> **What you should do**
Write out the listing exactly as it is given.

Data section: Begin

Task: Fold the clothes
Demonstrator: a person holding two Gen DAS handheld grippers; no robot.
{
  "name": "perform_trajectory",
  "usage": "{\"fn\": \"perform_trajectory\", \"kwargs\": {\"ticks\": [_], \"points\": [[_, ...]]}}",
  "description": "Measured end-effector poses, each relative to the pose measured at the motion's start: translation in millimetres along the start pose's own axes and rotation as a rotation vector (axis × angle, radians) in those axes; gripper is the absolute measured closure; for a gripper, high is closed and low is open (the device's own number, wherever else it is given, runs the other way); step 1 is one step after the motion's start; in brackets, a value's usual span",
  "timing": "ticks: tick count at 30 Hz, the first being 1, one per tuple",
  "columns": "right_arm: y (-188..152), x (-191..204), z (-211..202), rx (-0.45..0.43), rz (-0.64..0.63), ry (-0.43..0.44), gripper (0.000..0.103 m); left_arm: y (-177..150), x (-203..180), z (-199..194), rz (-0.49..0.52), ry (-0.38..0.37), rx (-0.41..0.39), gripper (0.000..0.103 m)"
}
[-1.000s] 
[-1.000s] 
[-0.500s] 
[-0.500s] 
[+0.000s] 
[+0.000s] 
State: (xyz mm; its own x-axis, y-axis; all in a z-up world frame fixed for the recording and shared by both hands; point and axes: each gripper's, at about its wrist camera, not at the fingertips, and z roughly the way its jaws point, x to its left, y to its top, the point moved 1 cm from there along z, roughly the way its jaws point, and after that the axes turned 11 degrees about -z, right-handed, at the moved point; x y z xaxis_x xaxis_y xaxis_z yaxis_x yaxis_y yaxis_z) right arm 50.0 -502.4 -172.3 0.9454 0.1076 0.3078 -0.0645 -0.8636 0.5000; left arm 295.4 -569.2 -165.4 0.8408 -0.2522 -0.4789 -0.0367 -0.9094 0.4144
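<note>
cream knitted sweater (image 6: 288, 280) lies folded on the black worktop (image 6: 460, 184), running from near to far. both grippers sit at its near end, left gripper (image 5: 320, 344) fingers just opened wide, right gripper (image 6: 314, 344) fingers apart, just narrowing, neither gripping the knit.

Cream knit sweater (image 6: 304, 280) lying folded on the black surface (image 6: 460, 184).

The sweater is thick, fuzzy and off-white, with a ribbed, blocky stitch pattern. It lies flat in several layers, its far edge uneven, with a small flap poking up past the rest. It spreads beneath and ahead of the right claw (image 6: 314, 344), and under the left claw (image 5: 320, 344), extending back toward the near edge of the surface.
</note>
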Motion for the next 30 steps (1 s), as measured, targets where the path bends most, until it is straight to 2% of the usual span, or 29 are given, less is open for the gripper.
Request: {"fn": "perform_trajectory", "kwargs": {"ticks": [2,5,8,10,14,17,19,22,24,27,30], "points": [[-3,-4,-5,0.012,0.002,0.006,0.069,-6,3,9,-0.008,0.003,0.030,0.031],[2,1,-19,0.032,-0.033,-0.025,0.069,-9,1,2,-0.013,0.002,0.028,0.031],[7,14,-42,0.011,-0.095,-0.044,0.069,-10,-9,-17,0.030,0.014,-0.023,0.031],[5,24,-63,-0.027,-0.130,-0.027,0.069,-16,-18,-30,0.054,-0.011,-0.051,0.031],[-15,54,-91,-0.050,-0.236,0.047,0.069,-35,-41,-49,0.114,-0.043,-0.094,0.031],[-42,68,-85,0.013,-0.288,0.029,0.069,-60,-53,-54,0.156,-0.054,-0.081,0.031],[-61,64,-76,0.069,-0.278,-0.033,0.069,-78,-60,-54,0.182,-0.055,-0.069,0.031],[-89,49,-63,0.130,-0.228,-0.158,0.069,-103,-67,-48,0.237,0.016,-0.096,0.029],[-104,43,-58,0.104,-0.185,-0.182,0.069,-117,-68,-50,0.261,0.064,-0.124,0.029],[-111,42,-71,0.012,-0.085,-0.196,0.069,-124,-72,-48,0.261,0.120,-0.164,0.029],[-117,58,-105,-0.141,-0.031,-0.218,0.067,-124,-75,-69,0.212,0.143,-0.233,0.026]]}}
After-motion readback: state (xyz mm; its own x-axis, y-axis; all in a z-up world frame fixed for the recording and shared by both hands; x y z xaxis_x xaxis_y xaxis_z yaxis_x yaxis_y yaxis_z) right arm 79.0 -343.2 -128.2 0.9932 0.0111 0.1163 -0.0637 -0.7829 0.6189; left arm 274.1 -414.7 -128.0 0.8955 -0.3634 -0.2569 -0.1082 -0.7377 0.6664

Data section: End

> **Reply**
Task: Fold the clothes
Demonstrator: a person holding two Gen DAS handheld grippers; no robot.
{
  "name": "perform_trajectory",
  "usage": "{\"fn\": \"perform_trajectory\", \"kwargs\": {\"ticks\": [_], \"points\": [[_, ...]]}}",
  "description": "Measured end-effector poses, each relative to the pose measured at the motion's start: translation in millimetres along the start pose's own axes and rotation as a rotation vector (axis × angle, radians) in those axes; gripper is the absolute measured closure; for a gripper, high is closed and low is open (the device's own number, wherever else it is given, runs the other way); step 1 is one step after the motion's start; in brackets, a value's usual span",
  "timing": "ticks: tick count at 30 Hz, the first being 1, one per tuple",
  "columns": "right_arm: y (-188..152), x (-191..204), z (-211..202), rx (-0.45..0.43), rz (-0.64..0.63), ry (-0.43..0.44), gripper (0.000..0.103 m); left_arm: y (-177..150), x (-203..180), z (-199..194), rz (-0.49..0.52), ry (-0.38..0.37), rx (-0.41..0.39), gripper (0.000..0.103 m)"
}
[-1.000s] 
[-1.000s] 
[-0.500s] 
[-0.500s] 
[+0.000s] 
[+0.000s] 
State: (xyz mm; its own x-axis, y-axis; all in a z-up world frame fixed for the recording and shared by both hands; point and axes: each gripper's, at about its wrist camera, not at the fingertips, and z roughly the way its jaws point, x to its left, y to its top, the point moved 1 cm from there along z, roughly the way its jaws point, and after that the axes turned 11 degrees about -z, right-handed, at the moved point; x y z xaxis_x xaxis_y xaxis_z yaxis_x yaxis_y yaxis_z) right arm 50.0 -502.4 -172.3 0.9454 0.1076 0.3078 -0.0645 -0.8636 0.5000; left arm 295.4 -569.2 -165.4 0.8408 -0.2522 -0.4789 -0.0367 -0.9094 0.4144
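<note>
cream knitted sweater (image 6: 288, 280) lies folded on the black worktop (image 6: 460, 184), running from near to far. both grippers sit at its near end, left gripper (image 5: 320, 344) fingers just opened wide, right gripper (image 6: 314, 344) fingers apart, just narrowing, neither gripping the knit.

Cream knit sweater (image 6: 304, 280) lying folded on the black surface (image 6: 460, 184).

The sweater is thick, fuzzy and off-white, with a ribbed, blocky stitch pattern. It lies flat in several layers, its far edge uneven, with a small flap poking up past the rest. It spreads beneath and ahead of the right claw (image 6: 314, 344), and under the left claw (image 5: 320, 344), extending back toward the near edge of the surface.
</note>
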Motion for the next 30 steps (1 s), as measured, targets where the path bends most, until it is straight to 2% of the usual span, or 29 are given, less is open for the gripper.
Request: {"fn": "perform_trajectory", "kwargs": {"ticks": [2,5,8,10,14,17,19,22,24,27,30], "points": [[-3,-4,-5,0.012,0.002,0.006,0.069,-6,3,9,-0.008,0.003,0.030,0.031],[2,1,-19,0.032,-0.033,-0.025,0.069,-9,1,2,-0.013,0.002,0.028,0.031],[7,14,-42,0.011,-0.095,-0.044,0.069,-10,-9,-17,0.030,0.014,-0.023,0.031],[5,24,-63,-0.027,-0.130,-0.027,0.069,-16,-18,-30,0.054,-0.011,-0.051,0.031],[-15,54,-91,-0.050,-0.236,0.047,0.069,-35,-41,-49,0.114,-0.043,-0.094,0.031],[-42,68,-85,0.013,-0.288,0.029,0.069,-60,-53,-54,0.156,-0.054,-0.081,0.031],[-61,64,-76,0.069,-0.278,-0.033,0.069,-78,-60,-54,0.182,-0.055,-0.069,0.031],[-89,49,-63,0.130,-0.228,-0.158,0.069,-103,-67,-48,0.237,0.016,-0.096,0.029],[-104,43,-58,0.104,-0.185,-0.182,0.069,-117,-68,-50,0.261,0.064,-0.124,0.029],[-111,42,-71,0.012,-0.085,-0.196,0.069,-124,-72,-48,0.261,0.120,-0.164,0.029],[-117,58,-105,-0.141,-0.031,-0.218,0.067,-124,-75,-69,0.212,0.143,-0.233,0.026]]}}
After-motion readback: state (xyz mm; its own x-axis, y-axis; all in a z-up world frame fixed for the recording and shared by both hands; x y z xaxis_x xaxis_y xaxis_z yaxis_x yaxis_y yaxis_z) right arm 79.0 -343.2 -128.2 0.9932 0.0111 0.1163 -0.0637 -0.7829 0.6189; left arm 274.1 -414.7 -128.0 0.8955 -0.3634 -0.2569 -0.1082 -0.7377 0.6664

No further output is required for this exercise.